▶ **What is being asked**: Identify all lines in the listing that include the word "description", and copy them out.

▶ **Data records**:

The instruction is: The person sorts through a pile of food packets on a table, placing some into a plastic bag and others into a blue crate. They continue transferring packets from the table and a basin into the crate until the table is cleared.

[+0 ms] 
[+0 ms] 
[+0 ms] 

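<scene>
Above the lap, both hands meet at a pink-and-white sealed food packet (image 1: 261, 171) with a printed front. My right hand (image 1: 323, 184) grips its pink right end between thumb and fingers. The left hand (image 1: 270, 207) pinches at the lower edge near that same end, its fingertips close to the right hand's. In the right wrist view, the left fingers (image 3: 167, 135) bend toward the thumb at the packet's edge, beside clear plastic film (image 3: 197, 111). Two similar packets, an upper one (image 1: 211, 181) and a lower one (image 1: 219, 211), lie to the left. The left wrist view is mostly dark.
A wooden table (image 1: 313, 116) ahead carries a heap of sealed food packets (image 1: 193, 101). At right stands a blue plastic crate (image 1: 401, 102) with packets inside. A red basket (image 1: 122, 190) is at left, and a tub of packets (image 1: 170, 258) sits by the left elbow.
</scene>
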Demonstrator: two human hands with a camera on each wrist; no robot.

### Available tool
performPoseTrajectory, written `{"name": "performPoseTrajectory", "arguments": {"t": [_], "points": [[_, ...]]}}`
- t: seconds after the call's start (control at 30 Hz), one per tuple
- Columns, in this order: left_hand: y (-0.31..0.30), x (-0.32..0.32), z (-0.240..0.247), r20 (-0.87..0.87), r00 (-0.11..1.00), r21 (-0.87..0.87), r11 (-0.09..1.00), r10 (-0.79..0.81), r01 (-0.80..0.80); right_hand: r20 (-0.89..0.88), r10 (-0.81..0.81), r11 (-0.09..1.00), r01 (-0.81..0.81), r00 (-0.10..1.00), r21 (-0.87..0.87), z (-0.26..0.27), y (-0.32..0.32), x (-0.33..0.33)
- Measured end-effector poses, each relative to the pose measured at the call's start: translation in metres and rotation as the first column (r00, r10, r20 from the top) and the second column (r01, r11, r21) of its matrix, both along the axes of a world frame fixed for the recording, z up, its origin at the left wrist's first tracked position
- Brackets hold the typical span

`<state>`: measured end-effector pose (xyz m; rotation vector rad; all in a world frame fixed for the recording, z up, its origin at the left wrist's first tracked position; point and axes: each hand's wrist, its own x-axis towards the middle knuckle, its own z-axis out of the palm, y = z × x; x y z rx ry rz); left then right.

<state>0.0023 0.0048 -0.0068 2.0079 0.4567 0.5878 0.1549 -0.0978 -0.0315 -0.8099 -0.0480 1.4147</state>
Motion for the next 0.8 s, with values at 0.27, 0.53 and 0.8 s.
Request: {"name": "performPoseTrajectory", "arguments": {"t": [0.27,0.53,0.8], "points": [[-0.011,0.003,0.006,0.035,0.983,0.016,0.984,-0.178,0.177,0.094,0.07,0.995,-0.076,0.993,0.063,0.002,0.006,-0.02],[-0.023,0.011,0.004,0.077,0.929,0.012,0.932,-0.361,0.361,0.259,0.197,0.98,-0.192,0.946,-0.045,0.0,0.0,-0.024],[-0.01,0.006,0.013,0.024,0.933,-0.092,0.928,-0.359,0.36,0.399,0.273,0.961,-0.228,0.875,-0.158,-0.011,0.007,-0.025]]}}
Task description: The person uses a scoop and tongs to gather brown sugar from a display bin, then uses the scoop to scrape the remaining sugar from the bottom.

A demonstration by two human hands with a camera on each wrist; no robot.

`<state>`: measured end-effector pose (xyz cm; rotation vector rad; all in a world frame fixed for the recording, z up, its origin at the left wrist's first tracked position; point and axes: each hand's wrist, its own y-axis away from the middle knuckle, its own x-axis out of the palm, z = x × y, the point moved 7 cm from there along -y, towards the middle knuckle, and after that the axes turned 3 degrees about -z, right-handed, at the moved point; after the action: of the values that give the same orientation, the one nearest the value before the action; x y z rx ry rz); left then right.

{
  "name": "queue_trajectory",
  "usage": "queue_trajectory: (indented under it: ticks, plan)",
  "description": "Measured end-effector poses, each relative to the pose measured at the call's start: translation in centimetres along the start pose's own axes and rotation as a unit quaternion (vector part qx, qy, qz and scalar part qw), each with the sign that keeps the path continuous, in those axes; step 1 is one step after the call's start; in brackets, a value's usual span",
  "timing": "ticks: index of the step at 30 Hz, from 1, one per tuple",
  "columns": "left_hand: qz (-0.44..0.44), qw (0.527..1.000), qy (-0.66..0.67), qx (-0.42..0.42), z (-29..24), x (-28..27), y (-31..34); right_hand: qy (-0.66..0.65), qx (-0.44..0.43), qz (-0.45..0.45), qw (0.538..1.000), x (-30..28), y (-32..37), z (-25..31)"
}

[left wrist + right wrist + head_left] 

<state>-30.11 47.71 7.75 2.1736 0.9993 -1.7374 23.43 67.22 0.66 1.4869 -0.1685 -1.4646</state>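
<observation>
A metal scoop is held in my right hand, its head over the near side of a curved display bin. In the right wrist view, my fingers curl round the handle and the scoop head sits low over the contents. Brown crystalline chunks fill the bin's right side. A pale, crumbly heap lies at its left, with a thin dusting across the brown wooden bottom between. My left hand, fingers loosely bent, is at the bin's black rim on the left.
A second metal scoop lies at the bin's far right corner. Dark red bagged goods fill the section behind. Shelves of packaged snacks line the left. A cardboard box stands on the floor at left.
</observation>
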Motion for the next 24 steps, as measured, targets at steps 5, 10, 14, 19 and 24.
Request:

▶ **Answer to the problem**:
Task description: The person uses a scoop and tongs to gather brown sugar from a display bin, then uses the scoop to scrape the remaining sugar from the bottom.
  "description": "Measured end-effector poses, each relative to the pose measured at the call's start: translation in centimetres along the start pose's own axes and rotation as a unit quaternion (vector part qx, qy, qz and scalar part qw), each with the sign that keeps the path continuous, in those axes; step 1 is one step after the call's start; in brackets, a value's usual span",

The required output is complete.